As late as 1926, there was still considerable resistance to abstraction in sculpture. When Constantin Brancusi shipped his bronze "Bird in Space" sculpture to its new owner, photographer Edward Steichen, in New York, a customs inspector played critic. Works of art were duty-free, but the inspector refused to admit that the stylized metal piece, shaped like the arc of a bow, qualified as art.
Instead, he required the sculptor to pay $240, or 40 percent of its value as "an object of manufacture." To Brancusi, the work represented "the essence of flight," but to the US Customs agent, who stamped it "miscellaneous," the sculpture was a hunk of metal subject to brass tax.

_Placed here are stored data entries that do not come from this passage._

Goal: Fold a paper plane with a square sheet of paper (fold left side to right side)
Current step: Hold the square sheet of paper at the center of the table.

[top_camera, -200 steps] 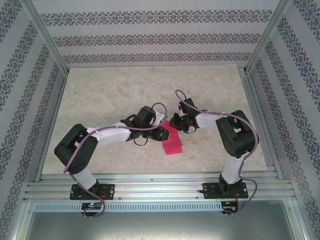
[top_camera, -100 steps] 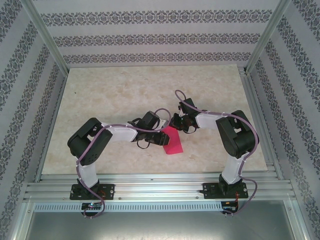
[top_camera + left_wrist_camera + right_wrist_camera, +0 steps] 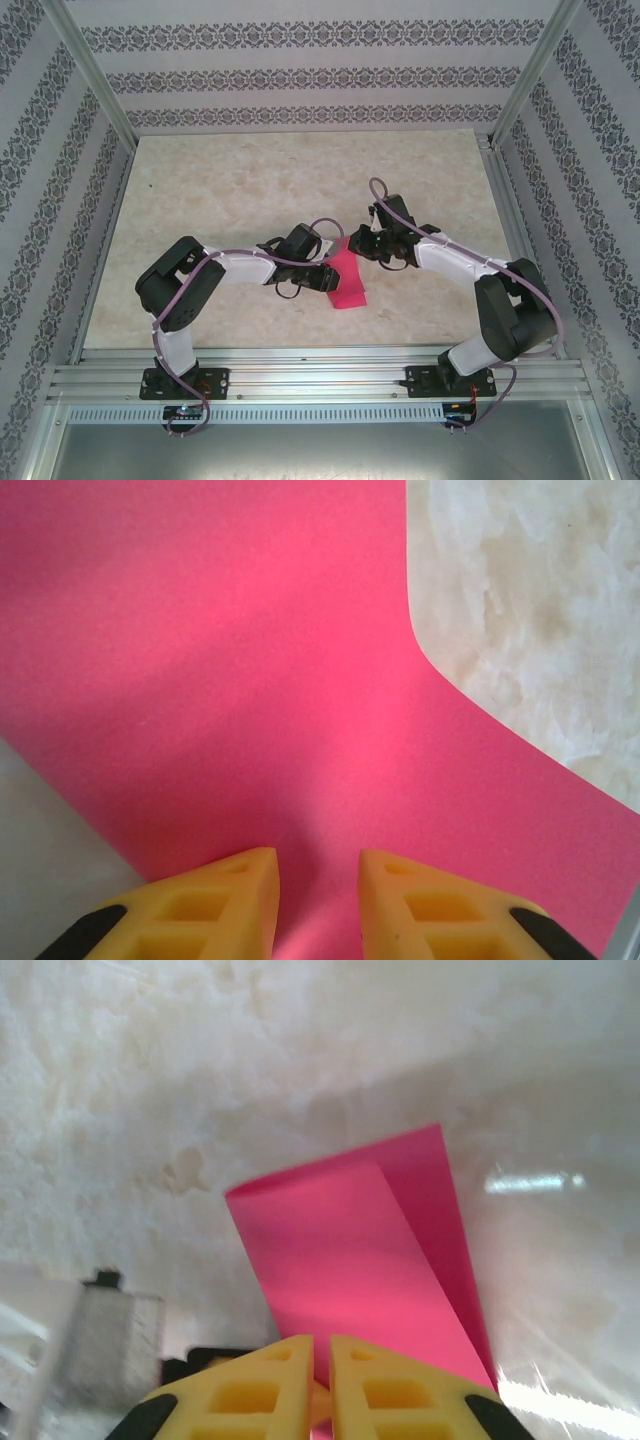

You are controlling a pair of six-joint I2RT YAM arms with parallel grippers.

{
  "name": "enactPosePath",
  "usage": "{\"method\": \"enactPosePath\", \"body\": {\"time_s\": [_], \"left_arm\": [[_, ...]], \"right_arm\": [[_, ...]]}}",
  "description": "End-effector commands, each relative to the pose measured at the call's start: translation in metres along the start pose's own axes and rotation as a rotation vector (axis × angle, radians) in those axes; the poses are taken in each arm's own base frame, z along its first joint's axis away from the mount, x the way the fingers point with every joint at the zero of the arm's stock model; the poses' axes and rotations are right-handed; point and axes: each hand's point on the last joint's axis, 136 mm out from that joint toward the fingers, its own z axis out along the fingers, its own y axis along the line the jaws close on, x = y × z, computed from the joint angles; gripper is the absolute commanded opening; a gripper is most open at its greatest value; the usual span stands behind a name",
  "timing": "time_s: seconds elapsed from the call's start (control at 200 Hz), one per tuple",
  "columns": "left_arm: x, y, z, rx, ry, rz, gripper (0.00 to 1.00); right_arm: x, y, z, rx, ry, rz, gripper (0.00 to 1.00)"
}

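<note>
1. While the square sheet of paper (image 3: pixel 348 285) lies partly folded at the table's (image 3: pixel 250 180) centre, we see the right gripper (image 3: pixel 322 1345) at its 12 o'clock end, jaws nearly together and apparently pinching the edge, likely as an anchor.
2. At its 9 o'clock, the left gripper (image 3: pixel 318 860) hangs over the flap with jaws apart, probably to press the crease.
3. Marbled tabletop; patterned wallpaper (image 3: pixel 300 80) surrounds it.

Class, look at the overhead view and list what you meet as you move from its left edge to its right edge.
Left patterned wall → left arm's elbow → folded pink sheet of paper → right arm's elbow → right patterned wall.
</note>
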Motion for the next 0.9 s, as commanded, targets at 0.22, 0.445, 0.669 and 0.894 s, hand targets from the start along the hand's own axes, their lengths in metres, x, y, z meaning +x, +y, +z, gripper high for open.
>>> {"method": "enactPosePath", "body": {"time_s": [0.22, 0.445, 0.669, 0.894], "left_arm": [[0.025, 0.014, 0.012, -0.062, 0.067, -0.031, 0.29], [0.018, 0.010, 0.009, -0.064, 0.055, -0.042, 0.30], [-0.001, -0.004, 0.002, -0.035, 0.017, -0.042, 0.37], [-0.022, -0.010, 0.001, -0.020, -0.017, -0.041, 0.38]], "right_arm": [[0.066, -0.036, 0.021, 0.104, 0.158, 0.040, 0.11], [0.078, -0.064, 0.026, 0.228, 0.196, 0.016, 0.11], [0.087, -0.084, 0.027, 0.306, 0.224, -0.001, 0.10], [0.089, -0.090, 0.027, 0.339, 0.233, -0.017, 0.10]]}}
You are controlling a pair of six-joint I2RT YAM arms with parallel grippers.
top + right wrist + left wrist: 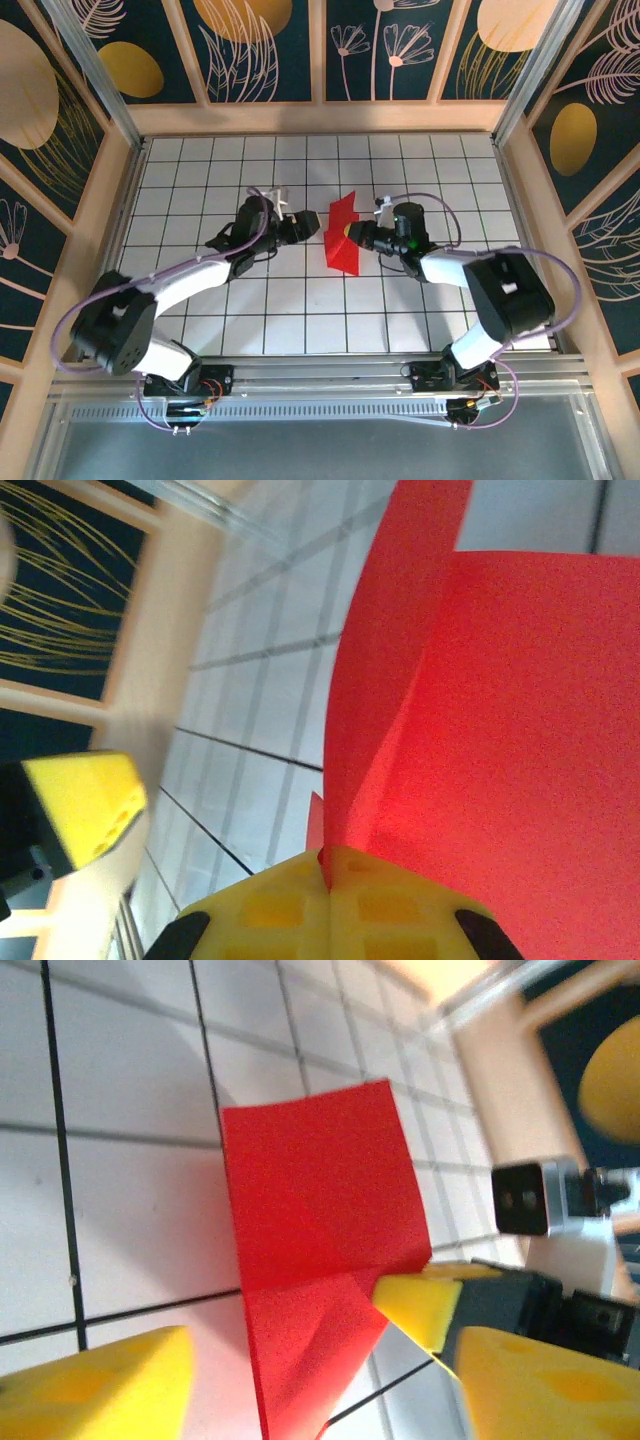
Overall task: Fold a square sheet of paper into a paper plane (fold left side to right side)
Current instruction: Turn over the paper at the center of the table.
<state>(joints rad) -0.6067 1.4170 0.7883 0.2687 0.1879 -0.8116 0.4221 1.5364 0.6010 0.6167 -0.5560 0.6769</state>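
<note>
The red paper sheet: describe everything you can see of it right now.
The red paper sheet is thin, plain, bright red and matte, with no markings. It is partly folded: creases cross it, and one flap stands up off the white grid table instead of lying flat. It sits near the table's middle, between the two arms. The right gripper has its jaws shut on the sheet's right edge. The left gripper, jaws open, is at its left side; contact there cannot be judged.

Overhead from behind, wrists close — sharing paper [320, 1190]
</note>
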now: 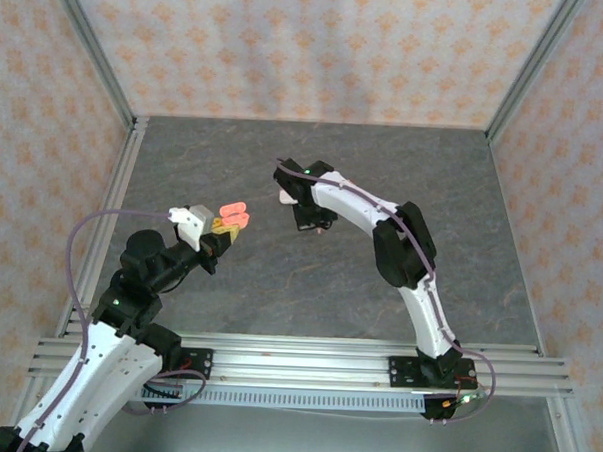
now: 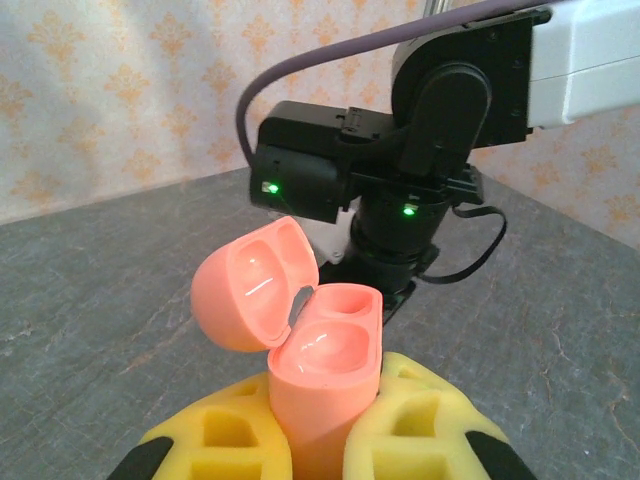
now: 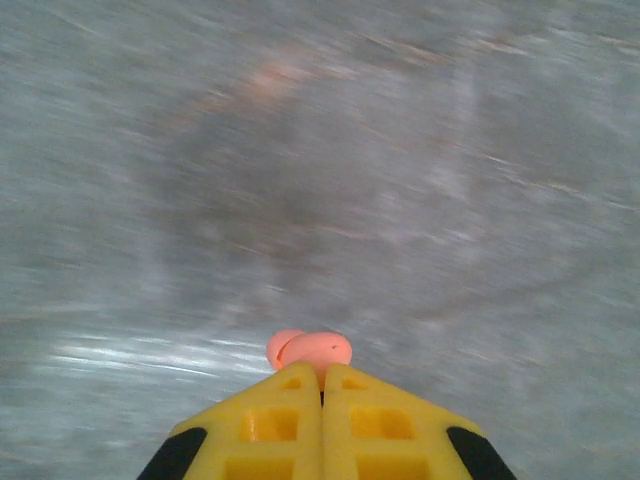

Outraged, Brancusi appealed rather than pay the levy. In a famous court case, conventional sculptors testified that if the bronze didn't look like a bird, it wasn't sculpture. Defenders of modern art explained the function of art was not to depict reality but an artist's vision.
Brancusi maintained that the soaring curve of his "bird" - a simplified form that was incredibly radical for its era - was a truer representation of flight than a stuffed and feathered fowl could be. "What is real is not the external form," he insisted, "but the essence of things."
In 1928, the court vindicated Brancusi. A precedent established set for freedom of the artist's imagination, as his most famous work was officially designated "art."